Она ничего, совсем ничего не чувствует физически. Словно тела нет. Но что-то не так, совсем не так, как было раньше – вот, буквально секунду назад!..

Может, это и есть Переход?

Словно что-то сдвинулось, и поехало… Нет, не поехало – полетело.

Да, ЭТО началось.

Маленький зловредный наблюдатель в её мозгу тут же подметил, что отчаяние всё же проснулось. Но кричать уже нечем! Остался только внутренний голос. Но что же крикнуть хоть этим голосом в этот, действительно последний, момент?

– Господи! Прости, если что-то делала не так! Прости! Да свершится Воля Твоя!..

Но как бы хотелось ещё пожить! Столько всего в мире осталось прекрасного и непознанного! Такого красивого, мудрого, светлого!..

Белый коридор.

Нет, он не белый. Это яркий свет в его конце делает стены белыми. И он движется. Сам. Слепящий проём в его конце приближается.

Страх. Страх? Нет, это не страх. Мозг, наверное, продолжает работать. Она помнит, что означает этот коридор, и осознаёт, что бояться уже нечего. Хотя, честно говоря, эмоций и ощущений нет вообще никаких. Только виден наплывающий светлый прямоугольник, или квадрат. Совсем, как Малевич наоборот, успевает пронестись где-то на краешке сознания отвлечённо-абстрактная мыслишка, и тут сияние поглощает её, и…

Странно, где же свет?

Где вообще всё? Почему ничего, ну то есть, совсем ничего – нет?!

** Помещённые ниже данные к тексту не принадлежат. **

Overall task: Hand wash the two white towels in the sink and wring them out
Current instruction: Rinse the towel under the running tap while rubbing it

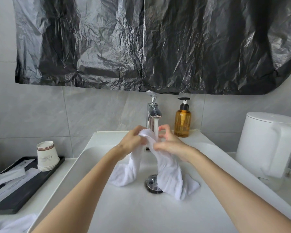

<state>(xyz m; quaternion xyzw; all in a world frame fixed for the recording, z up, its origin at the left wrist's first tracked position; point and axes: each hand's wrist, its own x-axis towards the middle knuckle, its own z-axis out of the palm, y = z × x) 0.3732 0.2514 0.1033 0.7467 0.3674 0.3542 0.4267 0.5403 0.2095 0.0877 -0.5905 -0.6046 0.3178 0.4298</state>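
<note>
Bare forearms reach in from the bottom edge over a white rectangular sink (124,207). Above the basin the left hand (133,140) and the right hand (170,143) meet just under the tap, the fingers of both curled around a bunched white towel (168,174). Its two ends hang down into the basin, one to the left of the chrome drain (151,182), the other partly over it. Water (156,128) runs from the chrome faucet (152,115) onto the bunched fabric between the hands.

A second white towel (12,224) lies on the pale counter (54,182) at the near left corner, cut off by the frame. Further back on that side a black tray (20,195) holds a stack of upturned paper cups (46,155) and some wrapped packets. An amber pump bottle (182,121) stands on the sink's back rim just right of the faucet, and a white kettle (267,143) sits on the counter at far right. Grey marbled tiles (91,111) cover the wall, and a crinkled black plastic sheet (141,44) hangs across it above the faucet.
</note>
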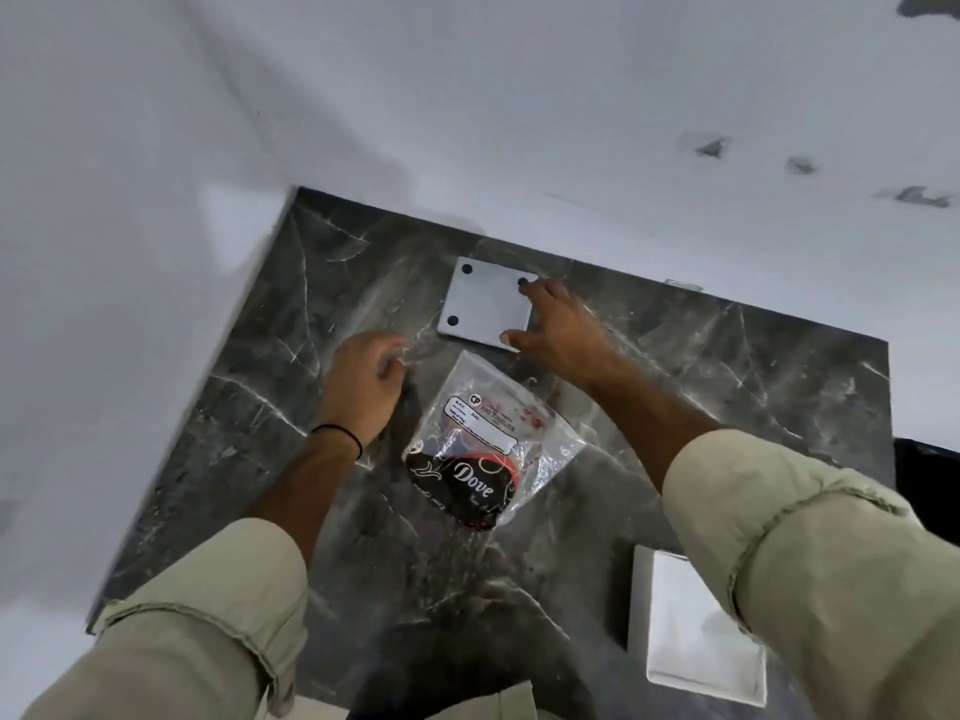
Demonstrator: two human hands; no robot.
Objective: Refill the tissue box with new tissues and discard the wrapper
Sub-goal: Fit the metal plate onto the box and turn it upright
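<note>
A flat white base panel with black round feet lies on the dark marble counter, near the back wall. My right hand grips the panel's right edge, thumb at its near corner and a fingertip by the far right foot. My left hand hovers just left of the panel, fingers loosely curled and blurred, holding nothing. A crumpled clear plastic wrapper with a black "Dove" print lies flat in the middle of the counter. The white tissue box, open side up with white tissues inside, stands at the near right, partly hidden by my right sleeve.
White walls close the counter in at the back and the left. The counter's right end stops at a dark gap. The near edge runs just below my sleeves.
</note>
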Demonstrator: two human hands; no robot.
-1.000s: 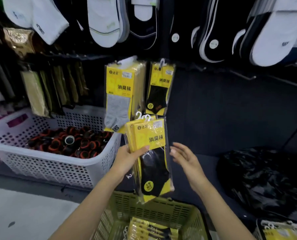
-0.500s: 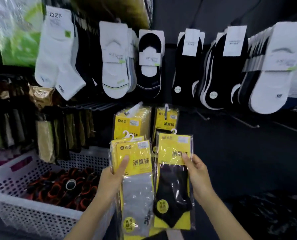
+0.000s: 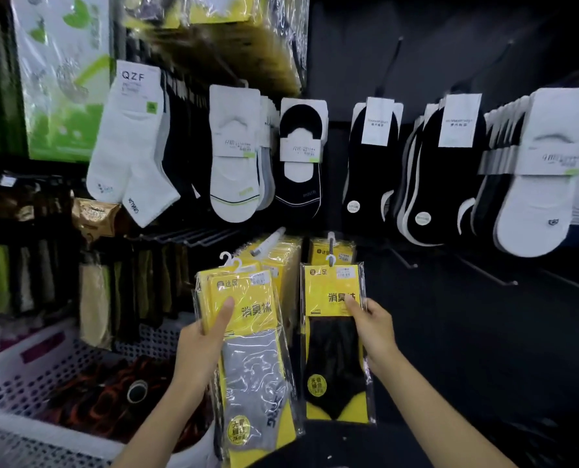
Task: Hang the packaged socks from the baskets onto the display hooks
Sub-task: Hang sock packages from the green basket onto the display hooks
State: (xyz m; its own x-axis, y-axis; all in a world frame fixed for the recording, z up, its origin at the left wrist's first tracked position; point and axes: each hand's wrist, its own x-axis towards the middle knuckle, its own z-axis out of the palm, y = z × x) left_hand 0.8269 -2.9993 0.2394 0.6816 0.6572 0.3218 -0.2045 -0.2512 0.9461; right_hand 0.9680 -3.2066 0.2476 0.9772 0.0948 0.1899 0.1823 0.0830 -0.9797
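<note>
Head view: the left hand (image 3: 202, 346) grips a stack of yellow packs (image 3: 247, 366), grey sock foremost. The right hand (image 3: 374, 327) pinches a single black-sock pack (image 3: 335, 352) at its right edge, with its white hanger (image 3: 330, 261) just below the display hook (image 3: 331, 240), which already carries a like pack. Recommended: keep the pack upright, align the hanger's opening with the hook tip and slide it fully back before letting go, pinching firmly as the film looks slippery.
</note>
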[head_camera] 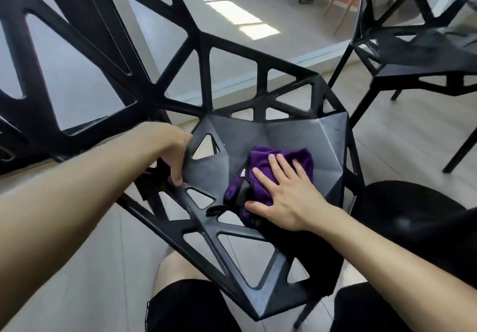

Может, сознание, «душа», всё же отключилась? Она всё так же ничего не чувствует, но теперь вокруг полная темнота и пустота.

Что, это вот так и должно быть?

Никаких ощущений, никаких движений, наконец, никакого времени?

И так – БЕСКОНЕЧНО?!!!

Не-ет, это невозможно. Она ведь отлично помнит впечатления коматозников: после коридора обязательно куда-то да попадёшь. Луг, сад, облако, наконец.

Ведь не в абсолютную же темноту, пустоту и неподвижность?

Или она уже проскочила ту фазу, откуда никто не возвращался? Если это так, то откуда… Почему…

Да, что это за странные смутные ощущения, словно она вновь что-то… Чувствует?

Причём чувствует как бы… Телом. Что за заноза сидит (и когда она возникла?!) в копчике? Грудь… дышит? А что за неприятный… запах? ЗАПАХ?!

Нужно признаться честно – она несколько подрастерялась.

Она, сомневаясь конечно, чего-то после жизни всё же ждала.

Ведь она христианка – и не по форме (форму соблюла её мать, когда окрестила её, как и она, в свою очередь – свою дочь), а по содержанию, смыслу.

Смыслом свою веру наполняла она сама: в силу полученных от жизни уроков. В силу своих понятий, убеждений и способностей. Может, её вера и несколько отличалась от традиционной – хотя бы в смысле выполнения каких-то общепринятых обрядов. Она не отстаивала служб, никогда не исповедывалась… Но по существу, она действительно крепко и глубоко в Господа верила.

Должна же она была хоть во что-то хорошее и светлое в этой жизни верить!..

Где-то же есть высшая, последняя, справедливость! К кому взывать, когда, кажется, нет уже ни сил, ни терпения, ни…

И вот теперь что-то не так.

Может, это расплата? Может, всё-таки, надо было посещать храмы и молиться там вместе с другими? Но ей всегда казалось… кощунственным, что ли, проявлять или выставлять напоказ те глубочайшие и только личные переживания, те неуловимые и необъяснимые мгновения, когда человек не лжёт (или, хотя бы старается!) самому себе – в людном, публичном месте. И молилась она только в одиночестве.